Joint calibration across strikes and maturities enforces parameter consistency and coherent term-structure behavior, with maturity balancing, liquidity-based weights, and exclusion of unreliable wings. Identifiability challenges arise because different parameter combinations can produce similar surfaces---κ and θ are partially degenerate for short maturities, and ρ and ξ interact in the skew-curvature decomposition. Weak identifiability manifests as flat loss surfaces, multiple local minima, and large day-to-day parameter swings. Stability of calibration---smooth day-to-day parameter evolution---is often more important than achieving the tightest fit, achieved through regularization, parameter anchoring, and reduced parameterization.

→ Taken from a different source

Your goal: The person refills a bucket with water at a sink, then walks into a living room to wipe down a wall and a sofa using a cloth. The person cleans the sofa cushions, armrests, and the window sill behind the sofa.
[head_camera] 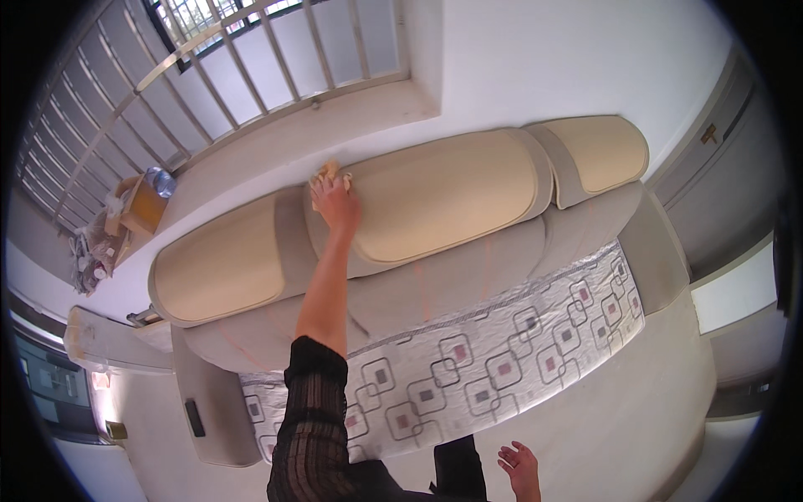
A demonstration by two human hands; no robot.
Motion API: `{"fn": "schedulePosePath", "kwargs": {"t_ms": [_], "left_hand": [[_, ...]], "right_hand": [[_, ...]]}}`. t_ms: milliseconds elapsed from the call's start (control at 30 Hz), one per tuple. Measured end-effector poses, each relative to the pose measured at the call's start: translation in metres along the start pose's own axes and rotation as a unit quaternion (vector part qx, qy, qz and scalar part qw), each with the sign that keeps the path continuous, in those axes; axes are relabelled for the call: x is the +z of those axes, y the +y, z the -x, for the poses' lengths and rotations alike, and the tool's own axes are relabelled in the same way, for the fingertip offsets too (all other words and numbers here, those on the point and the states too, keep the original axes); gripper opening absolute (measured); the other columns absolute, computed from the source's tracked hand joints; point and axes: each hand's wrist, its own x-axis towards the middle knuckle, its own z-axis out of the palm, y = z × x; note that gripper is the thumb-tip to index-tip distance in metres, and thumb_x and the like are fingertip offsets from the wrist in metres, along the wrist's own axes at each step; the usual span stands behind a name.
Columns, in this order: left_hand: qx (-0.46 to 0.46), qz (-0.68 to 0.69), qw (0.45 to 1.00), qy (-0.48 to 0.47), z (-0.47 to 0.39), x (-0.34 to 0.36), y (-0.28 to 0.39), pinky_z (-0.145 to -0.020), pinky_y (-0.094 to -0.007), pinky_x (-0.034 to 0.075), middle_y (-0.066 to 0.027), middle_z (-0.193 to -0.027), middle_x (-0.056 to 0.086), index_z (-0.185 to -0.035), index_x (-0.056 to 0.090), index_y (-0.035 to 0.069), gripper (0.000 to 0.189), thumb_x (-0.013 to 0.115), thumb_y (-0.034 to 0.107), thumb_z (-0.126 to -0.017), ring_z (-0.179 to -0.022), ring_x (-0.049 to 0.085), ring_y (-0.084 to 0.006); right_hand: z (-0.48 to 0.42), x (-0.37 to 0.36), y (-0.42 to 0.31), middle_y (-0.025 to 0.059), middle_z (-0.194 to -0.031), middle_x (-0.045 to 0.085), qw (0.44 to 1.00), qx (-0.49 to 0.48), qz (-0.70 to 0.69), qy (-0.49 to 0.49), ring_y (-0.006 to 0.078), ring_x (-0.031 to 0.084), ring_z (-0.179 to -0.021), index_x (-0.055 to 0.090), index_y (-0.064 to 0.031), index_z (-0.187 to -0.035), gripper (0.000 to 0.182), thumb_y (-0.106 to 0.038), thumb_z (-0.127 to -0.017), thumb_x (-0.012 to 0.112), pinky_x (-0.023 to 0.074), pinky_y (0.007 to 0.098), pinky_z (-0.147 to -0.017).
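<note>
My left hand (337,202) is stretched out across the sofa with a crumpled yellow cloth (327,169) under and between its fingers. It presses the cloth on the top left corner of the middle back cushion (445,197), which has a beige front and grey edging. A matching back cushion stands on each side, the left cushion (216,260) and the smaller right cushion (602,150). Low in the view, my right hand (521,467) hangs over the floor with fingers apart and slightly curled, holding nothing. A seat cover (439,408) patterned with linked squares lies along the sofa seat.
Behind the sofa runs a ledge (301,135) with a metal railing (270,56). A cardboard box (145,207), a plastic bottle (161,182) and plastic bags (94,251) sit at its left. A dark phone-like object (194,418) lies on the left armrest (219,433). A grey door (709,163) stands right.
</note>
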Motion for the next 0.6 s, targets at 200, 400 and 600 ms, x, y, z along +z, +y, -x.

The volatility risk premium must be treated consistently: option calibration recovers Q-dynamics only, and mixing P and Q parameters without explicit VRP modeling leads to inconsistent dynamics and degraded calibration stability.

Extensions: Multi-Factor and Rough Volatility

Multi-factor volatility models introduce additional latent factors \(V_t = \sum_{i=1}^n V_t^{(i)}\) with different mean-reversion speeds to capture both short-term fluctuations and long-term persistence, improving fit and stability across maturities at the cost of additional identifiability challenges. Rough volatility models address the empirical finding that volatility has very low Holder regularity, with \(\sigma_t = \sigma_0 + \int_0^t K(t-s)\,dW_s\) where \(K(t) \sim t^{H-1/2}\) for Hurst parameter \(H \in (0, 1/2)\). These models naturally explain steep short-maturity smiles and fast ATM skew decay, but their non-Markovian dynamics introduce higher computational cost, calibration complexity, and limited closed-form pricing results.

Role in the Book

Stochastic volatility models address the key limitations of local volatility (Chapter 13) and constant volatility (Chapter 6) by introducing a separate variance factor. The Heston model's affine structure connects to Chapter 15 (affine processes) and is developed in full detail in Chapter 16. The SABR model provides the standard framework for interest rate smile modeling (Chapters 18-19). Calibration methods connect to Chapter 17, and the incompleteness framework motivates the hedging strategies of Chapter 11. Fourier pricing methods build on the characteristic function theory of Chapter 9. The empirical failures documented here---volatility clustering, leverage effect, heavy tails---provide the motivation for all subsequent modeling choices.